> WHAT YOU NEED TO DO
Scan the entries for lines with the word "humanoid" and copy those lines.

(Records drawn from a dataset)

- - - -

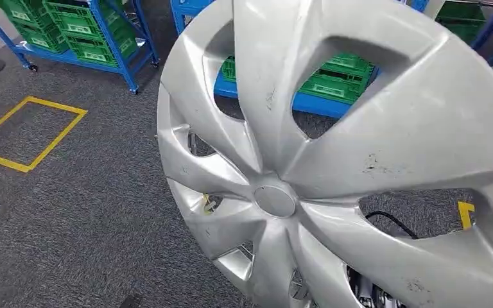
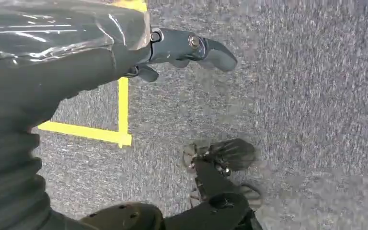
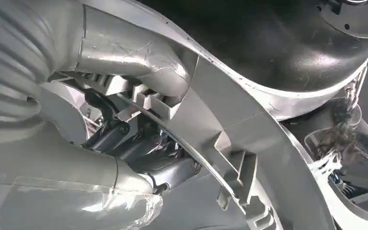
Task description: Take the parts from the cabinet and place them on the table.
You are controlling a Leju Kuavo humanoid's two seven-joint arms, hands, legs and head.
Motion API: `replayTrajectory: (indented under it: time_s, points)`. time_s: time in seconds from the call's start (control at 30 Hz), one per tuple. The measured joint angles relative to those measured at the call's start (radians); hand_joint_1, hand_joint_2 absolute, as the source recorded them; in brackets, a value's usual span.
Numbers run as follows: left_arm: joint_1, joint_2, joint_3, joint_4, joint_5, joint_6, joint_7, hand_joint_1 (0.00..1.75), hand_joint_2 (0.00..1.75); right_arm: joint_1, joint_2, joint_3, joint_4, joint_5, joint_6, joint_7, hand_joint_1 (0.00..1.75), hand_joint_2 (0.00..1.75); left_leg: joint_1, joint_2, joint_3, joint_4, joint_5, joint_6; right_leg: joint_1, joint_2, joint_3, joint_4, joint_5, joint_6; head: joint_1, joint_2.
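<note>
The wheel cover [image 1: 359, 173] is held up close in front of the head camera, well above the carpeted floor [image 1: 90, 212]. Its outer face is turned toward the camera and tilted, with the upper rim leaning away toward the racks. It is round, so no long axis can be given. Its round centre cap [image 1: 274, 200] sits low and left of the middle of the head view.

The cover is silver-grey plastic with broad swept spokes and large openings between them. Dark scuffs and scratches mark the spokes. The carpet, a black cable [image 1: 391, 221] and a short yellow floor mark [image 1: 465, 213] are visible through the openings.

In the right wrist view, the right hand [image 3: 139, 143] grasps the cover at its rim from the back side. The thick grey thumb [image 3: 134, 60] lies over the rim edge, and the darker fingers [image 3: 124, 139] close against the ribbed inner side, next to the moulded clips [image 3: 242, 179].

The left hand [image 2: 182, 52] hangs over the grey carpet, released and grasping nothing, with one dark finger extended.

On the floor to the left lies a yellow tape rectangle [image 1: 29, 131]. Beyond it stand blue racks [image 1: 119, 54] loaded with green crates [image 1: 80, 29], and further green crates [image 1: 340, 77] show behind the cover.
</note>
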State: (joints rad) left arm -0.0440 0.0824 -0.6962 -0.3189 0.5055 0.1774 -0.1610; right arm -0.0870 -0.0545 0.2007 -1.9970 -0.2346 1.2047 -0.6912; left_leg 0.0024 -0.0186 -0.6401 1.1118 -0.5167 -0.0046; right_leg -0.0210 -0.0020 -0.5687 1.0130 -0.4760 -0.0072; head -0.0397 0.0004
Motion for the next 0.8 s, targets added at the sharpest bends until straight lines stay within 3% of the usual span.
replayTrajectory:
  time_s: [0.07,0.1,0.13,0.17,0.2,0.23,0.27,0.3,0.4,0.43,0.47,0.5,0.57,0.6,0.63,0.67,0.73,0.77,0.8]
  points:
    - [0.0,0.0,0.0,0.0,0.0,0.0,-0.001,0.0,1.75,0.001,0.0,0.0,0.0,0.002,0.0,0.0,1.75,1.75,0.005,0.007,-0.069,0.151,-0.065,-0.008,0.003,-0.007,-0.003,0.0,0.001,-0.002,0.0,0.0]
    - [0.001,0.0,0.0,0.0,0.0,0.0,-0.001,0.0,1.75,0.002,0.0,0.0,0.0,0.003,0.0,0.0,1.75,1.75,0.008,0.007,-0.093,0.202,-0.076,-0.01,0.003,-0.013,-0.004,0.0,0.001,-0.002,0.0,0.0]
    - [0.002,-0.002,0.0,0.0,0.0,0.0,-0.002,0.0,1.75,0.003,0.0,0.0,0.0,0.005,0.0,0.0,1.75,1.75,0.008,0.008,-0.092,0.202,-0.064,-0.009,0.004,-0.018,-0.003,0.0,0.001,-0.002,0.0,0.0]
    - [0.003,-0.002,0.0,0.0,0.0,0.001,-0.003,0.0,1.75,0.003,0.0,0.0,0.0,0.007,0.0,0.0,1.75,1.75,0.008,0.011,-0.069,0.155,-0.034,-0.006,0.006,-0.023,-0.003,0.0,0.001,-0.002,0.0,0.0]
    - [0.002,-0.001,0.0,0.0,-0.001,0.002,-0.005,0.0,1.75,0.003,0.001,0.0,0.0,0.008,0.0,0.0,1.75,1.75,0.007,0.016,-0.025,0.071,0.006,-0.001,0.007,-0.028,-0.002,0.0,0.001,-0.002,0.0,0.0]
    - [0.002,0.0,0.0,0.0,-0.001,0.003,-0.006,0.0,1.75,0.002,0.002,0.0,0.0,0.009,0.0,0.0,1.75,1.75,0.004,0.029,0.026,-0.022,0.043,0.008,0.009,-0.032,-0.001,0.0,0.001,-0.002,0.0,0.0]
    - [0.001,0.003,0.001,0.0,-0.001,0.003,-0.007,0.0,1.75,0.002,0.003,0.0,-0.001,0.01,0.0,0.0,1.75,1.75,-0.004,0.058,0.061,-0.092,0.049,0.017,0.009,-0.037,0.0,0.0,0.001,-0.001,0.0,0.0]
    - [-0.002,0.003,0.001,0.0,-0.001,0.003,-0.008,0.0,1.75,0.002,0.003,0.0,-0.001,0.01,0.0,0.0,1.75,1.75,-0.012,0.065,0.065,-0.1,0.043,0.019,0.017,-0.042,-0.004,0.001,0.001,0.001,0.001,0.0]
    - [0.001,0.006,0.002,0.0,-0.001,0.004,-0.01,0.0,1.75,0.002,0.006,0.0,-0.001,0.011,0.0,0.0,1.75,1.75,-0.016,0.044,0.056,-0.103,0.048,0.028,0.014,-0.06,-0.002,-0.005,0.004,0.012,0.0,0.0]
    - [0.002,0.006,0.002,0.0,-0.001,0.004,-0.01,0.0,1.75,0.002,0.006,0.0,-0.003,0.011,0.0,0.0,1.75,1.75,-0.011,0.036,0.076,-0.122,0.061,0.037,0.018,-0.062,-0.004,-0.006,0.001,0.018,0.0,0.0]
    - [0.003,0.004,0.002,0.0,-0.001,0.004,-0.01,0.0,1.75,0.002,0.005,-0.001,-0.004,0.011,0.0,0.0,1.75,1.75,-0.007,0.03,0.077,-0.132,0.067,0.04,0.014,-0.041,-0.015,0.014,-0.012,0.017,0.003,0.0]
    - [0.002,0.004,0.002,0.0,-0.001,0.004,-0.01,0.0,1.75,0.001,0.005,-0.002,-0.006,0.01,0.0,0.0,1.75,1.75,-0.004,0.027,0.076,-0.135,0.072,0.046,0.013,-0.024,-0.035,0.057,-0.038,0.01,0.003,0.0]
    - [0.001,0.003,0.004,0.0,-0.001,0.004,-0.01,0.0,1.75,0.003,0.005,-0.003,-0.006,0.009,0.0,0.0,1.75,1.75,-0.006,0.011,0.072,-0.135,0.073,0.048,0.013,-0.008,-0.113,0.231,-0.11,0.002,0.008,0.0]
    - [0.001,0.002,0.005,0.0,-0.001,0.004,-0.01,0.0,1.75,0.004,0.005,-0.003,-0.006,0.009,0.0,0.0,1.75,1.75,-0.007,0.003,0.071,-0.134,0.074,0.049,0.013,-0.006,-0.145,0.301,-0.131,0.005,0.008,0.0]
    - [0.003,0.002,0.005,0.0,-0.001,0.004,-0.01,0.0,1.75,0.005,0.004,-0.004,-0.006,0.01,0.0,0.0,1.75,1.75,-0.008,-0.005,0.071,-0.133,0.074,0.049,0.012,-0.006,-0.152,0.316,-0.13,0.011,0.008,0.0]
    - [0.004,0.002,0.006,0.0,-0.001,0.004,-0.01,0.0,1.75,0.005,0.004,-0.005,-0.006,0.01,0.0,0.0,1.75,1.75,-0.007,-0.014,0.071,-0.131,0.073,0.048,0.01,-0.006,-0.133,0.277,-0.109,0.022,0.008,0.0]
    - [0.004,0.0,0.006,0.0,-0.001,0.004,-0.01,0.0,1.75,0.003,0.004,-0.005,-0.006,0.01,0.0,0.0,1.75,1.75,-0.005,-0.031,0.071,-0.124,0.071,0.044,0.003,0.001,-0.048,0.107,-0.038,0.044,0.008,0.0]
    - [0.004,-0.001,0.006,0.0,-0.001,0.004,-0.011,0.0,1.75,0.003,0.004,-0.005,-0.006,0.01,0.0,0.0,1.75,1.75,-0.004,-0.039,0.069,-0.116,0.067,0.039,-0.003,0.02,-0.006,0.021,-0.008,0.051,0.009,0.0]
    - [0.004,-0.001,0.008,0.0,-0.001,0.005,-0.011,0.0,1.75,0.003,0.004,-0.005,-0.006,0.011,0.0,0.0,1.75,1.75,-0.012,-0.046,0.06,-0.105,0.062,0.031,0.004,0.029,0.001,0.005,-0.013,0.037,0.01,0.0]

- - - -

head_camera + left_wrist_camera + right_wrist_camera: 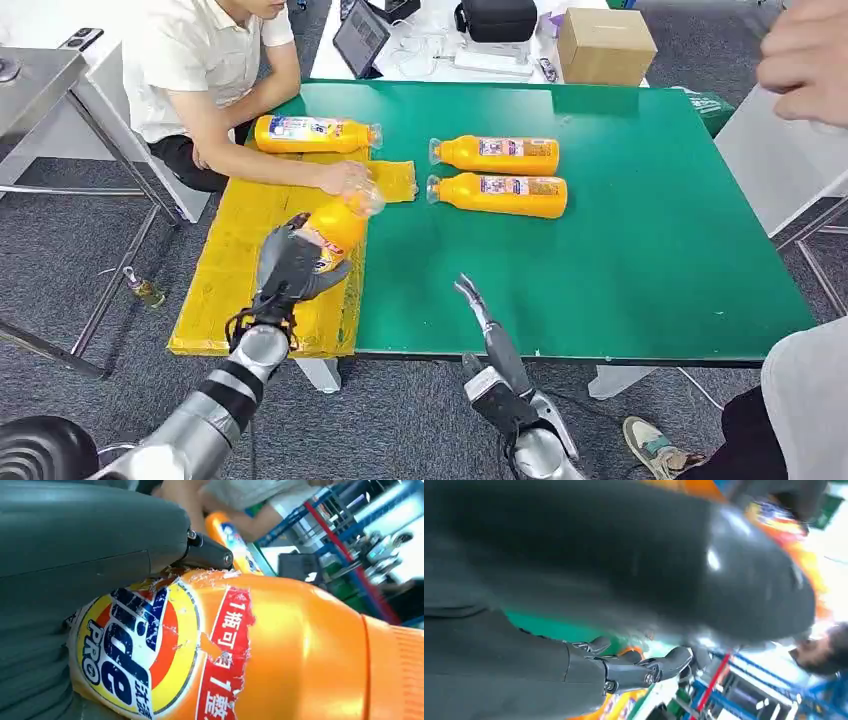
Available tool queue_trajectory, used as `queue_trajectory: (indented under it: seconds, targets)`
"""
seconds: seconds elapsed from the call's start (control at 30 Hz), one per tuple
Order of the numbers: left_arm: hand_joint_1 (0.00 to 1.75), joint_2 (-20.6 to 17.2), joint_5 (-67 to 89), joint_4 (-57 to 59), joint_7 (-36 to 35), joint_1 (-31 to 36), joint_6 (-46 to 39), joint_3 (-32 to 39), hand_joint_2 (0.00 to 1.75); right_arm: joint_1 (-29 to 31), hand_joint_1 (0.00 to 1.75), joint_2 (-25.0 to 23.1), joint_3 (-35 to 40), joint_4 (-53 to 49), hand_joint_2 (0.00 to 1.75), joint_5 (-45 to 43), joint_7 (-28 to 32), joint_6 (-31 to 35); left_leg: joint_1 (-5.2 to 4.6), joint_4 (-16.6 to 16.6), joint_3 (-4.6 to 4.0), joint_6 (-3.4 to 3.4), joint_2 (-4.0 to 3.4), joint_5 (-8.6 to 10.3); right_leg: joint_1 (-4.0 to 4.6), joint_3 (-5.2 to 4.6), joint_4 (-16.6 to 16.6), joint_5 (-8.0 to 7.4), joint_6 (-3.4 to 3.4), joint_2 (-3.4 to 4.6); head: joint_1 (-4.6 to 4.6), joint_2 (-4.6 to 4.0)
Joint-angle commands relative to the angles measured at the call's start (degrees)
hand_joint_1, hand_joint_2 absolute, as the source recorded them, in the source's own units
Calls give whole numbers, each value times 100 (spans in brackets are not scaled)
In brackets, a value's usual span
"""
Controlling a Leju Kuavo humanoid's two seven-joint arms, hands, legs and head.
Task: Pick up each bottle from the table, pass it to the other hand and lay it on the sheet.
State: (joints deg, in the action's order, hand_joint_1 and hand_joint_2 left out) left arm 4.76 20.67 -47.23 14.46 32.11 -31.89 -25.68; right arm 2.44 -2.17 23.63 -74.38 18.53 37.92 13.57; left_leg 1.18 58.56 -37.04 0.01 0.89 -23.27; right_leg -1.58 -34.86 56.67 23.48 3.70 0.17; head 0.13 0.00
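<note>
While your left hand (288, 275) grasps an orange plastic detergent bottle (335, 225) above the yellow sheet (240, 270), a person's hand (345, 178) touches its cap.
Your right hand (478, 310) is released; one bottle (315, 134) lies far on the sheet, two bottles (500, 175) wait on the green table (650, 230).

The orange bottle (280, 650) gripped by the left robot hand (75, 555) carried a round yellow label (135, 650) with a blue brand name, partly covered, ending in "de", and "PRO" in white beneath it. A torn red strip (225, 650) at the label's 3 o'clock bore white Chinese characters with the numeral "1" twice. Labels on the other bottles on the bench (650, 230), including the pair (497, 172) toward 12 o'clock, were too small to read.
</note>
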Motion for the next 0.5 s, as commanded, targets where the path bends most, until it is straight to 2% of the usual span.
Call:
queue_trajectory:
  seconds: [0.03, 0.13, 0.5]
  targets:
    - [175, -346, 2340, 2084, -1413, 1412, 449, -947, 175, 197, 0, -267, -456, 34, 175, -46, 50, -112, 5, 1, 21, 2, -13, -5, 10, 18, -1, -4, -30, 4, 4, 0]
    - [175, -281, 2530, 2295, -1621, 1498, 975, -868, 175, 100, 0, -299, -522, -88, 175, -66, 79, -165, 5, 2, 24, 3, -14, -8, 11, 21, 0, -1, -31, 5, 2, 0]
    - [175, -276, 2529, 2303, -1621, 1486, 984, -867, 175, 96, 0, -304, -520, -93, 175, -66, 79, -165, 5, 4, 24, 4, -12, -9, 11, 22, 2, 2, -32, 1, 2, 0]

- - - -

> RESULT
You are controlling a Leju Kuavo humanoid's two seven-joint arms, hands, legs and head.
Controlling a Leju Kuavo humanoid's two seven-joint arms, hands, legs and head.

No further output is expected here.